AIM OF THE EXERCISE:
Search the entries for lines that contain the word "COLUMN", and report each one found.
[[ DATA FOR THE TASK, beginning ]]
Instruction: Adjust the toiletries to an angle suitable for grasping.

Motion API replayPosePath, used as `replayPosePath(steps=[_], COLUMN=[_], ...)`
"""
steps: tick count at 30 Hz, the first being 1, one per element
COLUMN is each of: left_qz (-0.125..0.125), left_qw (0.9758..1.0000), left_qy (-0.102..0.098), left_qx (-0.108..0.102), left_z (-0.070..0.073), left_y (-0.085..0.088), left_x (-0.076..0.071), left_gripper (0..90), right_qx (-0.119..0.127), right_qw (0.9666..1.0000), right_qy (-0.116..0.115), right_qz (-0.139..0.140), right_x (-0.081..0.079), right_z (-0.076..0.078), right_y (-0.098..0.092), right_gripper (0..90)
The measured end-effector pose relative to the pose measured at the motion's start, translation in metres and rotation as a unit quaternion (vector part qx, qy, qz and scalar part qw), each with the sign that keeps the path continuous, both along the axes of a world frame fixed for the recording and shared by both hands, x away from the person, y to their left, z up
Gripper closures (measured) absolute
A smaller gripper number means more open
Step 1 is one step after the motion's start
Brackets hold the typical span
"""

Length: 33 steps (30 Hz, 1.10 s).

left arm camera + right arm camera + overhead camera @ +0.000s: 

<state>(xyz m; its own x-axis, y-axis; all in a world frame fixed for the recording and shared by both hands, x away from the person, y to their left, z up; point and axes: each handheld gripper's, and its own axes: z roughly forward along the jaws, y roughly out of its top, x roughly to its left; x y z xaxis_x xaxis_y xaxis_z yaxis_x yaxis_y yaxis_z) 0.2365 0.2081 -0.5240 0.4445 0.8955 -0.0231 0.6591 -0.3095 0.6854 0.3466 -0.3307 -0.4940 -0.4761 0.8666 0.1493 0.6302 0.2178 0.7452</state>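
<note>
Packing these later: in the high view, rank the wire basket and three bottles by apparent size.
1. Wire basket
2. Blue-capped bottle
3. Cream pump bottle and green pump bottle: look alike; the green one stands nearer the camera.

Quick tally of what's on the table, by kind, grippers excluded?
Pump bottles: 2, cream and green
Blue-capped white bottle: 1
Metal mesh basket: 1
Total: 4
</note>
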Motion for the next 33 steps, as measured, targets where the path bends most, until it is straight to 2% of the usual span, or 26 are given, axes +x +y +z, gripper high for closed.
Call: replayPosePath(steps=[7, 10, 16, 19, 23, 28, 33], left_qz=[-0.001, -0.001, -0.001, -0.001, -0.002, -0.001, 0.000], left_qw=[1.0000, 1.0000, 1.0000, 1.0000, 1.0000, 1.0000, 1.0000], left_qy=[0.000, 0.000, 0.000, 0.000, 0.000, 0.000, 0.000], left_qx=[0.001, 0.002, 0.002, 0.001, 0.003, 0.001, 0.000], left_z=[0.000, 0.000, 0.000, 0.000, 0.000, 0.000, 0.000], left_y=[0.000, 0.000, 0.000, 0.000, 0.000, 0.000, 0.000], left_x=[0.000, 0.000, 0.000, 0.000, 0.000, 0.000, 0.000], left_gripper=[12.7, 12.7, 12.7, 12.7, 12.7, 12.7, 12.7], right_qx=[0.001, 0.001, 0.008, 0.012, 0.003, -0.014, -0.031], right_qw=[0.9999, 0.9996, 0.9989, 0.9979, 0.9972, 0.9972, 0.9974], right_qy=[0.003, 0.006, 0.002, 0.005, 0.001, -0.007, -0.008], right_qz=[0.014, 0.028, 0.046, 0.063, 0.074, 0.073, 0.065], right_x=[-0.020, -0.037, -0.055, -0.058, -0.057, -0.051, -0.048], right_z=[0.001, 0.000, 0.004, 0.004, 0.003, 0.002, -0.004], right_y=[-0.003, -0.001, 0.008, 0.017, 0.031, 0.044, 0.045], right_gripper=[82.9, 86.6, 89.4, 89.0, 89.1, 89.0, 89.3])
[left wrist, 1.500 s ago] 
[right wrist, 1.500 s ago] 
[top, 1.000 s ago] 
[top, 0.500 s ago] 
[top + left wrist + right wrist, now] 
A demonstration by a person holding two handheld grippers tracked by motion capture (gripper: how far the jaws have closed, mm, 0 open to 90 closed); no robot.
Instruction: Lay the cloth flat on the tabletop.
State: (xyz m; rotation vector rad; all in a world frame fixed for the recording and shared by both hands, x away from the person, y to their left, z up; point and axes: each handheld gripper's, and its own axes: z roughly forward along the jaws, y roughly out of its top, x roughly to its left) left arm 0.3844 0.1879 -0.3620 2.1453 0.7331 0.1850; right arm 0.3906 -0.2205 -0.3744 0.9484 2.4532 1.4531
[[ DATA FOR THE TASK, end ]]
WRITTEN ANSWER:
Motion API replayPosePath, used as `replayPosePath(steps=[_], COLUMN=[_], ...)`
COLUMN is each of: left_qz (-0.125..0.125), left_qw (0.9758..1.0000), left_qy (-0.102..0.098), left_qx (-0.108..0.102), left_z (-0.070..0.073), left_y (-0.085..0.088), left_x (-0.076..0.071), left_gripper (0..90), right_qx (-0.119..0.127), right_qw (0.9666..1.0000), right_qy (-0.116..0.115), right_qz (-0.139..0.140), right_x (-0.081..0.079), right_z (-0.076..0.078), right_y (-0.098..0.092), right_gripper (0..90)

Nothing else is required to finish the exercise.